In the case at hand the allegations of fraud, supplementing the complaint herein, serve only to state the ground upon which the plaintiff rescinded, prior to the present suit, the purchase of securities from the defendants. The alleged fraud is not the gravamen of the cause of action pleaded by the plaintiff as a means of recouping any loss he sustained from the transaction; it is only incidental to that cause of action and, accordingly, will not enable the plaintiff to take advantage of the saving provisions of the Civil Practice Act, section 48, subdivision 5. (Carr v. Thompson, 87 N.Y. 160, 164, 165; Brick v.Cohn-Hall-Marx Co., 276 N.Y. 259, 263-265; Hart v. Goadby,72 Misc.
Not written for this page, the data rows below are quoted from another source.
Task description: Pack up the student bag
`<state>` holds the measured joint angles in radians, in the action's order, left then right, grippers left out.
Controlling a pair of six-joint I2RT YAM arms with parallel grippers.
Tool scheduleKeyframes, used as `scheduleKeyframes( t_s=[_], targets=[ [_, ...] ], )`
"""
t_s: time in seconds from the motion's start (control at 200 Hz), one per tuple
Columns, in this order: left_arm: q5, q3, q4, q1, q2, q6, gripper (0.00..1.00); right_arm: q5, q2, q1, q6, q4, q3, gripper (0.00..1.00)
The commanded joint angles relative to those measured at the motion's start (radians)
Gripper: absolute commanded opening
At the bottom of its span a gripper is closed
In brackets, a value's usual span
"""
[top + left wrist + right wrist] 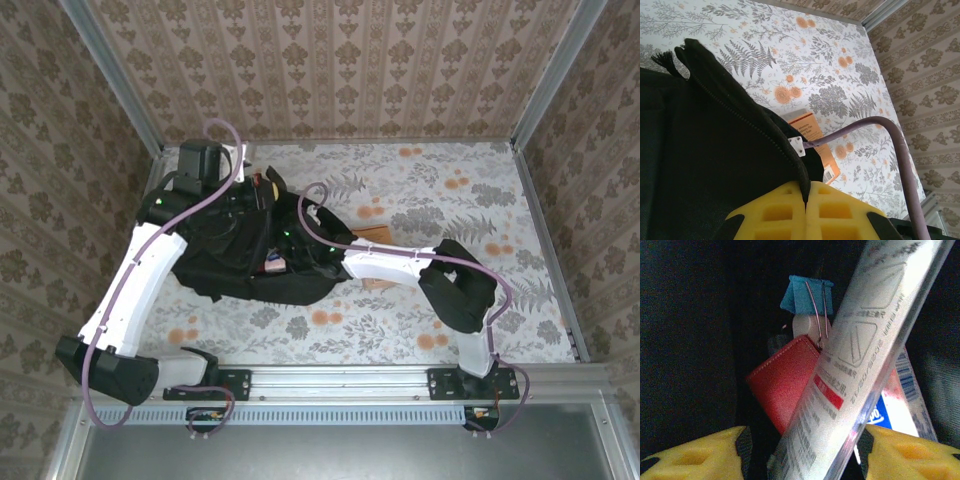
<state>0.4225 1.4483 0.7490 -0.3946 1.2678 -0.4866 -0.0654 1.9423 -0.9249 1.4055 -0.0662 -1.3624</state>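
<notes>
The student bag (225, 268) is a big black backpack lying left of the table's middle, its mouth held up. My left gripper (807, 189) is shut on the bag's zipper edge (747, 122), and in the top view it (258, 200) sits at the bag's far rim. My right gripper (805, 452) is inside the bag (685, 340), open. A clear printed plastic pack (865, 340) leans between its yellow fingers (695, 457), with a gap on the left side. Beneath it lie a red wallet (782, 385), a blue binder clip (805, 295) and a blue-and-white packet (895, 415).
An orange book (815, 135) lies flat on the floral table just right of the bag, partly under my right arm (385, 262). A purple cable (900, 150) arcs across the left wrist view. Metal posts and papered walls (340, 60) close the table in.
</notes>
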Motion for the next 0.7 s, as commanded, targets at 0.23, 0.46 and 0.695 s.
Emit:
scheduleKeyframes(
  t_s=[0.23, 0.46, 0.695],
  targets=[
    [0.018, 0.010, -0.061, 0.021, -0.050, 0.009, 0.00, 0.030, -0.062, 0.001, -0.122, 0.059, -0.034, 0.71],
    [-0.001, -0.036, -0.054, 0.032, -0.084, 0.023, 0.00, 0.068, -0.190, 0.026, -0.479, 0.313, -0.068, 0.76],
    [-0.012, -0.080, -0.050, 0.031, -0.073, 0.030, 0.00, 0.108, -0.433, 0.159, -0.641, 0.397, 0.109, 0.80]
  ],
)
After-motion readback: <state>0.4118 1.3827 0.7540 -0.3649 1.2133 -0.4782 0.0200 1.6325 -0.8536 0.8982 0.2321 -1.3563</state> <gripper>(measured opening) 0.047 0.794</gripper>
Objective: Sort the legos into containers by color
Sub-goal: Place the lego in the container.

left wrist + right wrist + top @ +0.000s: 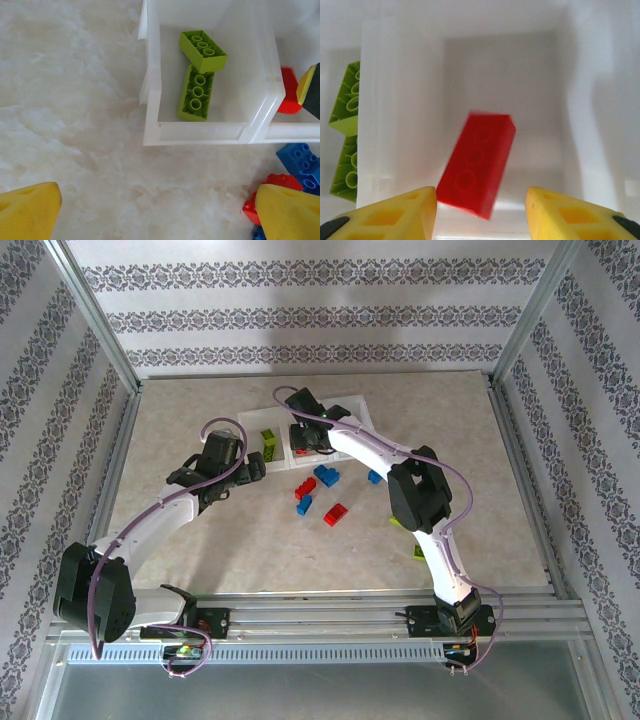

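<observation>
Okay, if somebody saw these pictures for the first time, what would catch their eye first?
Most likely the red brick, slightly blurred, between the parted yellow jaws of the right gripper over the middle bin. Next, two lime green bricks lying in the left bin, and the loose blue and red bricks on the table near the bins.
</observation>
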`<move>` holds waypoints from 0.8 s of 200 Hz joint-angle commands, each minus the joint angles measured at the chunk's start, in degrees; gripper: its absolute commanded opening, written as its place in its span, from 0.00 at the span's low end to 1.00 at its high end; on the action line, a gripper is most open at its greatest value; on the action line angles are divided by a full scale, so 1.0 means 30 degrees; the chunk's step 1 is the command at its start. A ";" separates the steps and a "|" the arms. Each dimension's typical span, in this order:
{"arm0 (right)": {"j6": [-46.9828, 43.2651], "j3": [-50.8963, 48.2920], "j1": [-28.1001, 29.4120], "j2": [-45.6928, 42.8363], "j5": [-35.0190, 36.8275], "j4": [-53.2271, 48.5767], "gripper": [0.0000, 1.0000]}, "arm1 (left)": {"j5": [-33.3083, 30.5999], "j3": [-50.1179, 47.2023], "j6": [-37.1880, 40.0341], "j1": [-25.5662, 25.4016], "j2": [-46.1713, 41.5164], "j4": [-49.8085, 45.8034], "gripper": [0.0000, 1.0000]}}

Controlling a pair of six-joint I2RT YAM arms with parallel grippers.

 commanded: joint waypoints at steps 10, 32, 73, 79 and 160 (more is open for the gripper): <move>-0.0305 0.0618 -0.0141 -0.0014 -0.0267 -0.0174 0.54 | 0.0147 -0.0285 -0.0160 0.0084 -0.0467 0.0121 1.00; -0.0304 0.0561 -0.0136 -0.0381 -0.0410 -0.0176 0.54 | 0.0372 -0.0236 -0.0113 0.0081 -0.0464 0.0180 1.00; -0.0266 -0.0129 -0.0072 -0.2106 -0.0400 -0.0089 0.55 | 0.0631 -0.0170 0.0041 0.0074 -0.0542 0.0138 1.00; -0.0238 -0.0342 -0.0077 -0.2435 -0.0316 -0.0088 0.55 | 0.0685 -0.0185 0.0050 0.0072 -0.0581 0.0131 1.00; 0.2183 -0.7594 -0.1325 -0.8696 0.0957 0.0382 0.69 | 0.1254 -0.0784 -0.0374 0.0029 -0.0780 0.0441 1.00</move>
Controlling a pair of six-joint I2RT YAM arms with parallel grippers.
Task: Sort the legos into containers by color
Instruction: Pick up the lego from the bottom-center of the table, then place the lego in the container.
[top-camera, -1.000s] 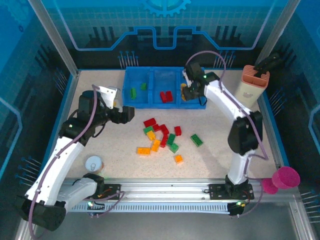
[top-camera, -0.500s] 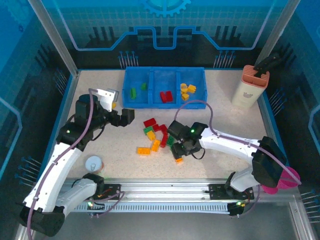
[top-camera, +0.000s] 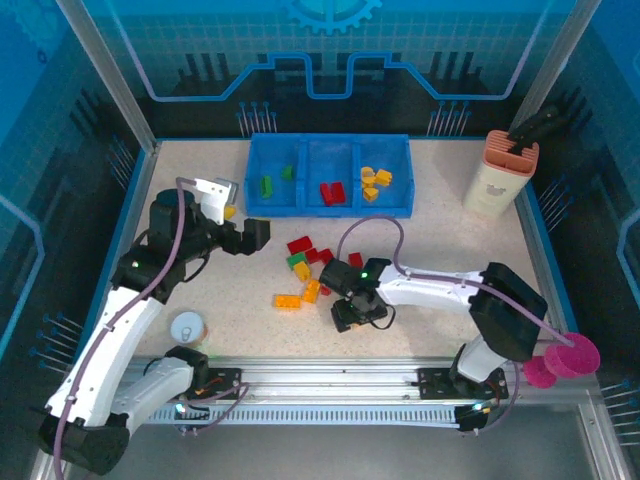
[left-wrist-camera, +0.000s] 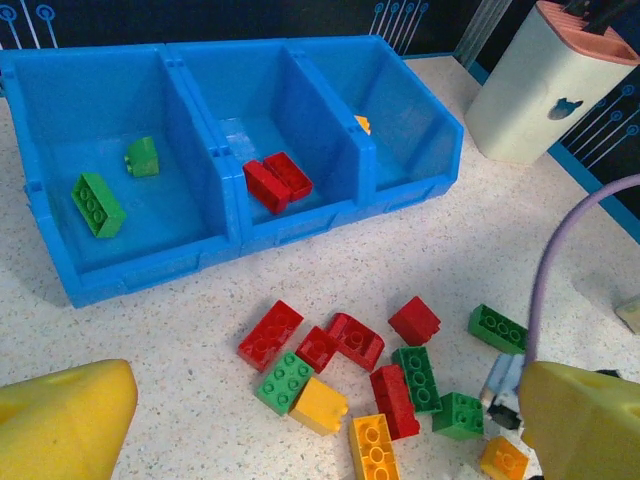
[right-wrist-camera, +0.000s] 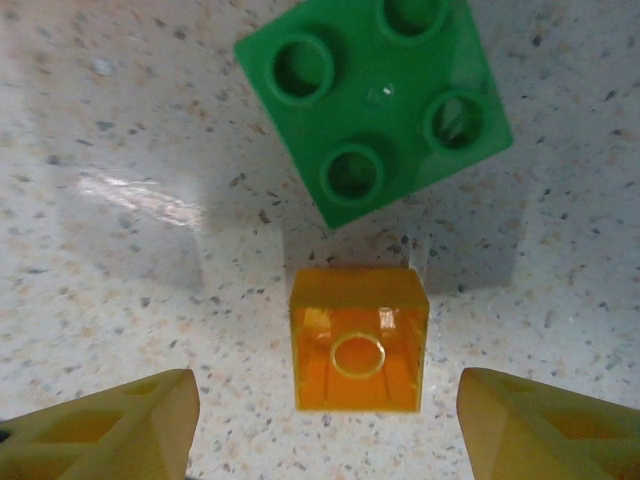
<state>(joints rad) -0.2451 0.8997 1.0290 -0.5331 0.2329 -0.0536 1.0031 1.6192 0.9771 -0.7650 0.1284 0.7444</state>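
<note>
The right hand (top-camera: 357, 312) hangs low beside loose legos (top-camera: 303, 266), below the blue tray (top-camera: 300, 209).

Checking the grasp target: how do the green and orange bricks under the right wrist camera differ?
The green brick shows four studs up; the orange brick shows a hollow with one ring. The green one looks larger and rotated; the orange one sits square inside the open right gripper. Both lie on the table, apart.

Tray (top-camera: 330, 212) at the back with legos (top-camera: 332, 192) in it; more lie before it, holder (top-camera: 500, 178) to its right
</note>
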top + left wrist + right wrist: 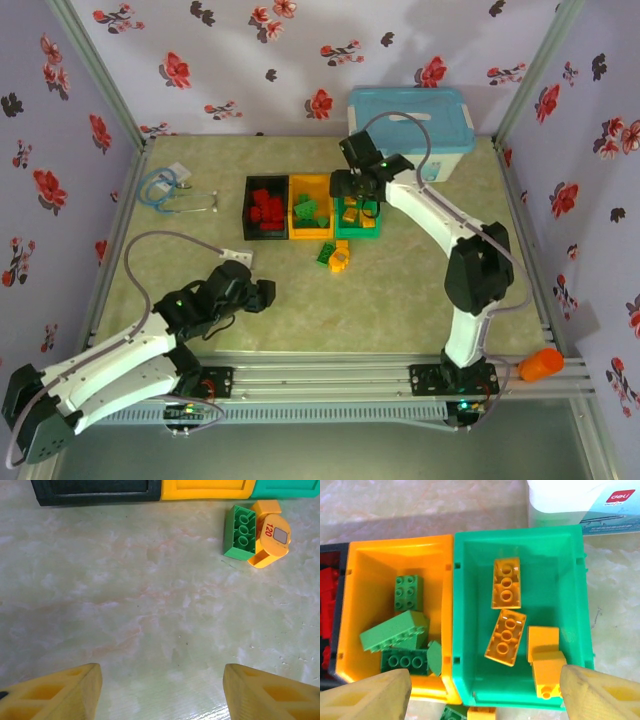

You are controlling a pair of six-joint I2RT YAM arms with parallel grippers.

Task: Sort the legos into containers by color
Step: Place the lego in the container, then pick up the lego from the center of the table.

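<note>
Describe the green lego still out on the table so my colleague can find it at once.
Start at the orange-yellow bin and green bin mid-table. On the table just on their arm-base side lie two loose pieces side by side. The green lego is the rectangular left one; its neighbour is a rounded yellow piece marked 120.

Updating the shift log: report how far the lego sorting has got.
Done: red legos lie in the black bin, green legos in the orange-yellow bin, yellow legos in the green bin. In hand: nothing; the right pincer hangs open over the green bin, the left pincer open over bare table. Left: one green brick and one yellow piece before the bins.
</note>
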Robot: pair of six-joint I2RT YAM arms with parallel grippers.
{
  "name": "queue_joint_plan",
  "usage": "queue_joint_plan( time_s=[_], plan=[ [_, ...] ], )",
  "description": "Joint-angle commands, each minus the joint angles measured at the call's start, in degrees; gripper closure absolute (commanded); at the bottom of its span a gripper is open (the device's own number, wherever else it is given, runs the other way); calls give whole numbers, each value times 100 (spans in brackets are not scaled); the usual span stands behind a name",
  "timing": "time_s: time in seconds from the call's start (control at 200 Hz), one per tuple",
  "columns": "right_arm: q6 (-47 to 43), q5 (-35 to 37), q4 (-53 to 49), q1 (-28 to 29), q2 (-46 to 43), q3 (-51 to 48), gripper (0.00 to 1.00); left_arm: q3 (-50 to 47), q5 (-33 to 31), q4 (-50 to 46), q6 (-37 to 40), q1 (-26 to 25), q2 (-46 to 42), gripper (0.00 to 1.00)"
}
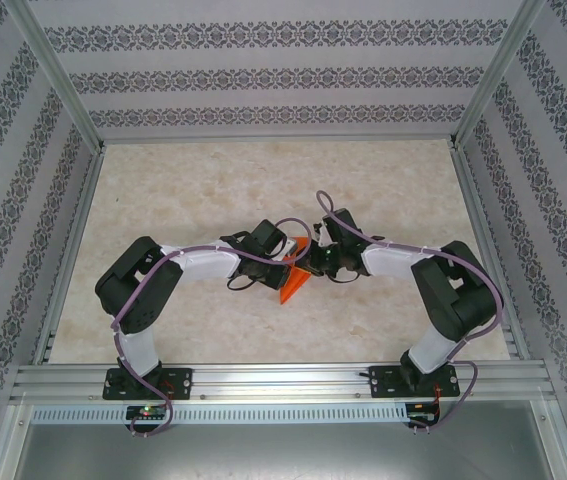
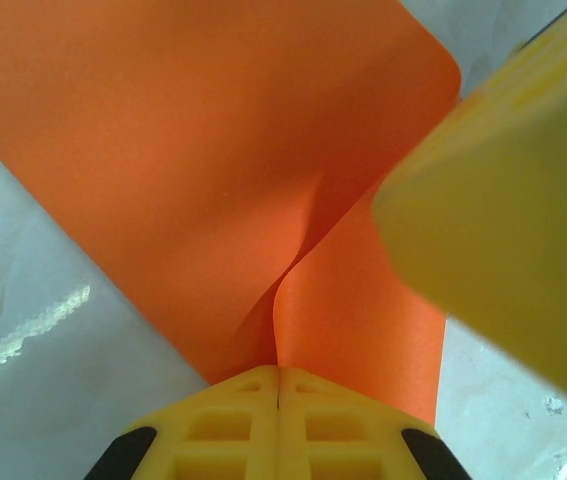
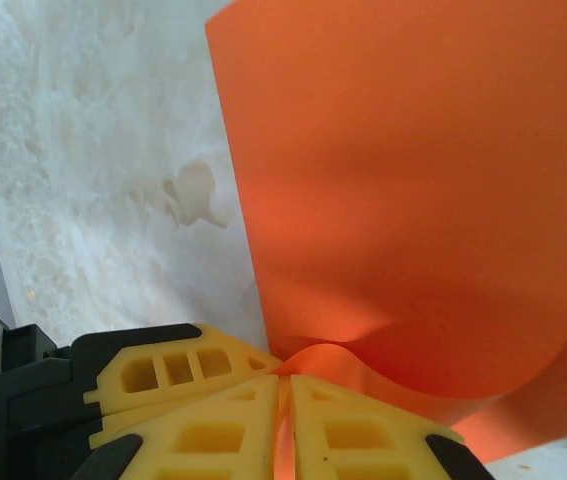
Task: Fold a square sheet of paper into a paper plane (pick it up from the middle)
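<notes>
The square sheet of paper (image 1: 292, 284), bright orange, hangs bent between my two grippers just above the middle of the table. My left gripper (image 1: 281, 263) is shut on one edge; in its wrist view the sheet (image 2: 203, 150) buckles into a soft ridge rising from the pressed fingertips (image 2: 279, 370). My right gripper (image 1: 315, 264) is shut on the opposite part, and in the right wrist view orange paper (image 3: 413, 180) curls out of the thin slit between its pads (image 3: 285, 380). The two grippers stand almost touching. A paper plane is out of view.
The pale marbled table top (image 1: 193, 190) lies open behind and beside the arms. Aluminium rails (image 1: 73, 250) and patterned walls (image 1: 263, 80) close it in on three sides. The right gripper's yellow finger (image 2: 503, 230) looms close in the left wrist view.
</notes>
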Motion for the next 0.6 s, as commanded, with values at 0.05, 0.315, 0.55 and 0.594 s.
queue_joint_plan(
  time_s=[0.05,0.315,0.55,0.594],
  plan=[
    [29,72,-43,51,244,277,87,38,117,-80,147,66,37,94],
    [-304,269,-668,69,315,352,87,65,104,-126,191,64,39,93],
    [-444,377,-778,58,334,293,86,113,144,-160,206,66,83,93],
    [-441,395,-788,59,361,281,86,121,141,-186,219,61,98,93]
  ],
)
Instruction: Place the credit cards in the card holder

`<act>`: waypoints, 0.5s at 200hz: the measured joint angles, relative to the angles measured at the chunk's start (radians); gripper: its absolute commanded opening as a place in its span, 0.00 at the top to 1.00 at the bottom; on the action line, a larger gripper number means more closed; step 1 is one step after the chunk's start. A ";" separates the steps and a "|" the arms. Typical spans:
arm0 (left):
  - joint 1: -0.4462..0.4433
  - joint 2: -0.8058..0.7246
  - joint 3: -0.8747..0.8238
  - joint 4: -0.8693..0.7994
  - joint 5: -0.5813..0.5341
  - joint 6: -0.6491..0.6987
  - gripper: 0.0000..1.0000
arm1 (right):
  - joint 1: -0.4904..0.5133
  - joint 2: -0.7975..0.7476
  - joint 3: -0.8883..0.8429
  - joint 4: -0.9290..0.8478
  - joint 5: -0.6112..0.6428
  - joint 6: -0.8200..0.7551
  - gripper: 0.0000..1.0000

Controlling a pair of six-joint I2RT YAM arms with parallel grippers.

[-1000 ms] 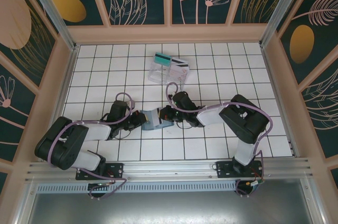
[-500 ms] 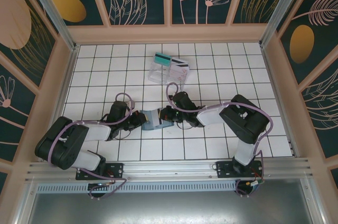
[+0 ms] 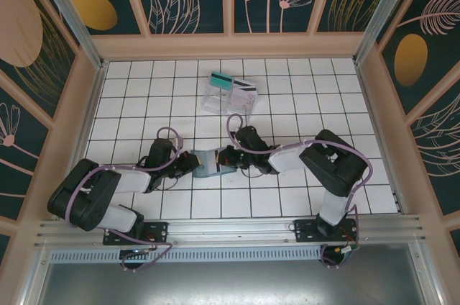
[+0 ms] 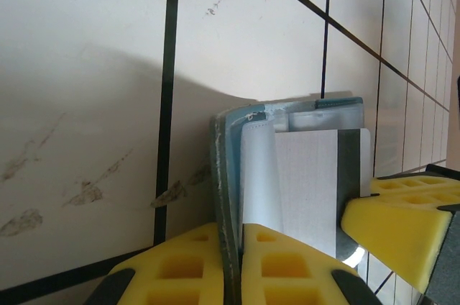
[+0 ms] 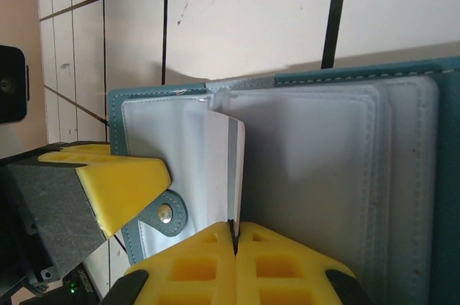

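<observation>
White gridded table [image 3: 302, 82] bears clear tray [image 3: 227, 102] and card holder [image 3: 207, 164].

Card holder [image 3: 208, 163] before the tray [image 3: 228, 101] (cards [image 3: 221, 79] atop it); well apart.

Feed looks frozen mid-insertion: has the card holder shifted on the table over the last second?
No. The card holder sits in the same spot, at the same offset from the clear tray, toward the arms' bases and slightly left of it.
</observation>
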 measured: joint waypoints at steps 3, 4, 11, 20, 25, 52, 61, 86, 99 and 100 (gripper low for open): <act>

Rep. 232, 236.)

We thus reach the conclusion that the right to bring the present action for money had and received pleaded by the *118 plaintiff has been extinguished by the six-year Statute of Limitations. (Civ. Prac. Act, § 48, subd. 1.) The question whether an action by the plaintiff for damages due to the defendants' alleged fraud is barred by this present action for money had and received is not before us. (Schenck v. StateLine Telephone Co., 238 N.Y. 308, 311, 313; Clark v. Kirby,243 N.Y. 295, 303.)

The judgment should be affirmed, with costs.

LEHMAN, Ch. J., LOUGHRAN, FINCH, RIPPEY, SEARS and CONWAY, JJ., concur.

Judgment affirmed.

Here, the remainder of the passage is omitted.